Your objective >> Give the number of lines in the records below that include the word "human", and add nothing to it.

· · ·

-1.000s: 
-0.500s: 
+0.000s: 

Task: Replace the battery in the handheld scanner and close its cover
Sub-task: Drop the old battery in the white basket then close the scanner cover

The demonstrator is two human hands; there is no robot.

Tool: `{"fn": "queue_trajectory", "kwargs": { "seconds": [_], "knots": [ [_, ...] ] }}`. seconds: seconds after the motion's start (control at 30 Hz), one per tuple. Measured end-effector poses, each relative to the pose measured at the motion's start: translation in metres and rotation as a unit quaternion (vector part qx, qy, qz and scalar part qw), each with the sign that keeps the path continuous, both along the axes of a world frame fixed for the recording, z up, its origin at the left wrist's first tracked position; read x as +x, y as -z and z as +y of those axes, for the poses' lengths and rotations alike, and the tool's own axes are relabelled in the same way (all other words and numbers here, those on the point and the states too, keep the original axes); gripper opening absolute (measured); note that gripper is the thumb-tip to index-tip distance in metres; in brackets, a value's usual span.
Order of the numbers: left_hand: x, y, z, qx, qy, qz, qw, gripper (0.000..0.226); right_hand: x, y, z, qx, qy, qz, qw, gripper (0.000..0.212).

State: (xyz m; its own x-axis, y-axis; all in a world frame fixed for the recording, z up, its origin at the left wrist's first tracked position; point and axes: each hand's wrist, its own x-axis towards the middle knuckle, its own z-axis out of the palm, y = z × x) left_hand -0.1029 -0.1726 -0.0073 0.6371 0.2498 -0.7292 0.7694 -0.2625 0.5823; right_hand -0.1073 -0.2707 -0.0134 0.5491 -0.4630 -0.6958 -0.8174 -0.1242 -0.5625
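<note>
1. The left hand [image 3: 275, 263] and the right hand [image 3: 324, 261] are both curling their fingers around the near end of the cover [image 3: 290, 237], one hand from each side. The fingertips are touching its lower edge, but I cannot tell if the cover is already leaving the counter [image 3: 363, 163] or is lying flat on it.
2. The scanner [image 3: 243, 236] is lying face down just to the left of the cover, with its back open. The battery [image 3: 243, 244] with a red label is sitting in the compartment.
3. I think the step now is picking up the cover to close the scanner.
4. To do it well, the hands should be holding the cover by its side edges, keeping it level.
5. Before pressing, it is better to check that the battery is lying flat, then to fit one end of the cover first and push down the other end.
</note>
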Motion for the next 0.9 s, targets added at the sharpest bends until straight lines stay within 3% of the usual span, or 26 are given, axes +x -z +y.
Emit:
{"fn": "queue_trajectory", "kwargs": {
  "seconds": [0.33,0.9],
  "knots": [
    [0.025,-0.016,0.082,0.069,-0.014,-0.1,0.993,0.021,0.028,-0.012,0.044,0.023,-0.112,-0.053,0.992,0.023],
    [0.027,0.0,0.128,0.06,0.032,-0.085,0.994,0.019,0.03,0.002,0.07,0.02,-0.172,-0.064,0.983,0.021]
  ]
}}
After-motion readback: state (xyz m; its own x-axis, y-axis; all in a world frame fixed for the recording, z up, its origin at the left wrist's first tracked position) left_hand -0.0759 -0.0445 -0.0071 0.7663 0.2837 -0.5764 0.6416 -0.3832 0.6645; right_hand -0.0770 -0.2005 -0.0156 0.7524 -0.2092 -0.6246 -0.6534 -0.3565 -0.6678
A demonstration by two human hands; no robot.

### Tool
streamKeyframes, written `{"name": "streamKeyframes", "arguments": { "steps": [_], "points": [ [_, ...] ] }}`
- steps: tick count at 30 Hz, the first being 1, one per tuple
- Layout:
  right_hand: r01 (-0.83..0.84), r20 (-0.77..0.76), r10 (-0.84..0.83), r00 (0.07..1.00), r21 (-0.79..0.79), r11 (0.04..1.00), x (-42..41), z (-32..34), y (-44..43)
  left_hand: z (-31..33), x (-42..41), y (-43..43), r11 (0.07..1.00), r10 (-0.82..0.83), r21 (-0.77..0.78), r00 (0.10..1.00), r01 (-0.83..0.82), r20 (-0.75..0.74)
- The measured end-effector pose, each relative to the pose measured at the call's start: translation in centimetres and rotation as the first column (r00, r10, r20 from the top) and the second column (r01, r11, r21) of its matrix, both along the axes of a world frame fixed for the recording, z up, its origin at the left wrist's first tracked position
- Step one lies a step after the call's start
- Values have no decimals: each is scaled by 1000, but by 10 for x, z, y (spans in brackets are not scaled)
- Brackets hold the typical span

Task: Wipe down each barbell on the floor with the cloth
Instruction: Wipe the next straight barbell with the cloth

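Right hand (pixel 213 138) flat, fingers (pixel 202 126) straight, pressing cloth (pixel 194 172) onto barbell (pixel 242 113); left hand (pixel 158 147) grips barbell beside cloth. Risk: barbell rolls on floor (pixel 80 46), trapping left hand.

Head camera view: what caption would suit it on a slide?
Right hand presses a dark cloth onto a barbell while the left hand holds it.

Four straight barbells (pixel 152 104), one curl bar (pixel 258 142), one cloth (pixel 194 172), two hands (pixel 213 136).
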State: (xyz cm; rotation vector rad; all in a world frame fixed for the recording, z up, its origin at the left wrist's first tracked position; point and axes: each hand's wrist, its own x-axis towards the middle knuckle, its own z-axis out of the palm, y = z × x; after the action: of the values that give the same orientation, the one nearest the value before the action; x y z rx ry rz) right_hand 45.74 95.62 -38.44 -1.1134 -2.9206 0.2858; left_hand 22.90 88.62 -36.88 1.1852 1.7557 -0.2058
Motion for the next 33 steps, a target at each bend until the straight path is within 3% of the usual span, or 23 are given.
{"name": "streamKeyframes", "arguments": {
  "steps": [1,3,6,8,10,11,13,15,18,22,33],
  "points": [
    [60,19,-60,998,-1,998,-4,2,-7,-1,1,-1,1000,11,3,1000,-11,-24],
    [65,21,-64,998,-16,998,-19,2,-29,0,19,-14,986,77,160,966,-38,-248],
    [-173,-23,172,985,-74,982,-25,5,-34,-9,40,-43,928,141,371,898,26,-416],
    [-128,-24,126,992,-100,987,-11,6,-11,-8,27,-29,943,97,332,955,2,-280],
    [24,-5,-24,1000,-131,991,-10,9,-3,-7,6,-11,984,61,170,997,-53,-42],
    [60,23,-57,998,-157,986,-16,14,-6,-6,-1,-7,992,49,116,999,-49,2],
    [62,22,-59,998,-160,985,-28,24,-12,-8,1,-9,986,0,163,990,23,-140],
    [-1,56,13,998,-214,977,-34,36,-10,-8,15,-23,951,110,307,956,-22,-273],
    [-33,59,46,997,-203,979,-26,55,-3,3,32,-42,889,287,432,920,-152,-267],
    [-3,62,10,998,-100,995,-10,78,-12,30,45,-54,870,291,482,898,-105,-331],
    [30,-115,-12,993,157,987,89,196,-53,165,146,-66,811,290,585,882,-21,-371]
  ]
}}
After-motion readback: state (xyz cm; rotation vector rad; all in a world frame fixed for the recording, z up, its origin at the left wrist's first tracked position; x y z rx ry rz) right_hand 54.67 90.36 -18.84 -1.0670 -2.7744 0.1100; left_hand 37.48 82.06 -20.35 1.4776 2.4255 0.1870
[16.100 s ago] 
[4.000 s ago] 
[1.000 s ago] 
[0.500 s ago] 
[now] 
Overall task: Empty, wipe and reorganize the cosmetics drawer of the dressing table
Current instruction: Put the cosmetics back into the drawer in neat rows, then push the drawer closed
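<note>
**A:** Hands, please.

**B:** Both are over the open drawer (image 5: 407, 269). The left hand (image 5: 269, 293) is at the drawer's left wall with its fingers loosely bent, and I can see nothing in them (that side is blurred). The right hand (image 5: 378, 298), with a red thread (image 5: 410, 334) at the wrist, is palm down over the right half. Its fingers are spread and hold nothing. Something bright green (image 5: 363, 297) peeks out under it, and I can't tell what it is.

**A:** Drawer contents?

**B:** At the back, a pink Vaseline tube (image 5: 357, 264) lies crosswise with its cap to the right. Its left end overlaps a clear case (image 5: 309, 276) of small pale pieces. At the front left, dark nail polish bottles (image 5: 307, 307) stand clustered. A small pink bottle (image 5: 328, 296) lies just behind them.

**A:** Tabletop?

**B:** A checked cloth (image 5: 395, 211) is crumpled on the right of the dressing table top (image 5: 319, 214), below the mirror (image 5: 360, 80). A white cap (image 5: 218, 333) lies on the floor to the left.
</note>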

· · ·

Solved exercise >> 2